People in love do strange things, but sabotaging their partner’s career is not typically one of them.

A Canadian court has ruled that’s what Jennifer Lee did to her boyfriend by deleting an email he’d received from a prestigious music school and replacing it with a fake rejection note.

On Wednesday, Ontario Superior Court Judge David Corbett found that Lee deliberately stalled the career of then-boyfriend Eric Abramovitz in 2014 when the two of them were music students at McGill University in Montreal. Corbett awarded a judgment worth $260,000 in U.S. dollars as payback.

In late 2013, Abramovitz applied to study at the Colburn Conservatory of Music in Los Angeles under Yehuda Gilad. The famed clarinet teacher accepts only two new students a year. Each one receives a full scholarship that covers tuition, room and board, and money for other expenses. 

Perhaps most important, the chosen few are virtually guaranteed a high-paying symphony career upon graduation, according to the Montreal Gazette.

Abramovitz went through an extensive screening process, including a live audition in February 2014, and felt confident he’d be accepted, according to The Washington Post. But a few weeks later, he received a rejection email. He was crushed and chose to finish his bachelor’s degree at McGill.
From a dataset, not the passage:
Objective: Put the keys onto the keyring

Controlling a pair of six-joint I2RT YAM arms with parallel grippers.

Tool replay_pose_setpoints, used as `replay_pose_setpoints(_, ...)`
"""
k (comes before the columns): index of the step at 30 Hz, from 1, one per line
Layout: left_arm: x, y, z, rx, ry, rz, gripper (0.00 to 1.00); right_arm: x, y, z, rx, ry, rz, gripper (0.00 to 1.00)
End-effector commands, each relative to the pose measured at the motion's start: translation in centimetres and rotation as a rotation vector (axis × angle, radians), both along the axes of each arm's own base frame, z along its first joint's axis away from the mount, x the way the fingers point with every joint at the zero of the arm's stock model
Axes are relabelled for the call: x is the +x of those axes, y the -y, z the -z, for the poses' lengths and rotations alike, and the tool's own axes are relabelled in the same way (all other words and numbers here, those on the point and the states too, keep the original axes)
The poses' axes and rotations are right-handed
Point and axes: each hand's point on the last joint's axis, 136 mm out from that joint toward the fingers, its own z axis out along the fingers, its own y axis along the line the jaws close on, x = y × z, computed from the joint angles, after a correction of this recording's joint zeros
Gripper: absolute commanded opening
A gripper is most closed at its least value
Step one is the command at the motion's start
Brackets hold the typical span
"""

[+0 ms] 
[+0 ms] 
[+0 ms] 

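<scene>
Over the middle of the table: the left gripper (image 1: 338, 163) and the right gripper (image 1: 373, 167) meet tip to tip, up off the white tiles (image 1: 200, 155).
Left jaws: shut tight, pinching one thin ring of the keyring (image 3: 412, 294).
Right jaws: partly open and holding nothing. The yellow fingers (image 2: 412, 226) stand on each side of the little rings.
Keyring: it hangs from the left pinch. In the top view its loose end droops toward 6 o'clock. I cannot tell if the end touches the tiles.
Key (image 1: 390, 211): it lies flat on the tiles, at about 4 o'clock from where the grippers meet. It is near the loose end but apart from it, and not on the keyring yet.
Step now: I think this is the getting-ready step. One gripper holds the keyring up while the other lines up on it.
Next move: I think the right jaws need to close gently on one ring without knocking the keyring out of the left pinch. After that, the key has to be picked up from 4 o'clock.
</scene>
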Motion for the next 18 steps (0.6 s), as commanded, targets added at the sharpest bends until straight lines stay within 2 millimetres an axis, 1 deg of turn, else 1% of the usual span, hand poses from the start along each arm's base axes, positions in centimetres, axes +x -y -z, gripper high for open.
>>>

Two years passed before Abramovitz discovered that he’d actually been accepted and that Lee, whom he had been dating for five months at the time, had forged the rejection note.

Abramovitz told the court that Lee had access to his email and was able to delete the real acceptance letter before he could see it. He said Lee also impersonated him and sent Gilad an email declining the offer.

Her alleged motive: to keep Abramovitz from moving away.

After earning his degree at McGill, Abramovitz was still determined to learn from Gilad. He entered a two-year certificate program at the University of Southern California, which allowed him much less study time with the master teacher and didn’t come with a full scholarship.

At a second meeting, Gilad asked Abramovitz, “Why did you reject me?” The student replied, “Why did you reject me?”

The two musicians couldn’t figure out what had happened. Eventually, Abramovitz forwarded the fake rejection email to Gilad, who replied, “I’ve never seen that in my life,” according to the National Post.

“That’s when I knew that something underhanded was afoot,” Abramovitz told the paper.

In 2015, he and a friend tried to gain access to the email account that had sent him the fake rejection letter. Since Abramovitz and Lee once shared a computer, he knew one of her passwords.

“Miraculously, it logged right in,” he said, and what she’d done became clear. “We felt like Sherlock Holmes.”

At that point, Abramovitz told Gilad. He also hired an attorney and contacted Lee, whom he was no longer dating.

“At first she tried to deny it, but the evidence I had was overwhelming,” Abramovitz told BuzzFeed. “Then she blocked me on social media and we only spoke to each other through lawyers.”

Lee did not respond multiple times to the court action, which is one reason why the judge ruled for Abramovitz. “A defendant who has been noted in default is deemed to admit the truth of all allegations of fact made in the statement of claim,” the judge wrote.

Abramovitz is happy with the verdict, although he told the National Post he doesn’t know if he’ll be able to collect the damage award from Lee.

Meanwhile, he is in a better place in both his career and his personal life. Not only has Abramovitz just got a new position as associate principal and E flat clarinetist at the Toronto Symphony, but he has a new girlfriend, according to BuzzFeed.

“We’re really happy,” he said. “I would like to think that since my first relationship, my judgment of character has improved just a little bit.”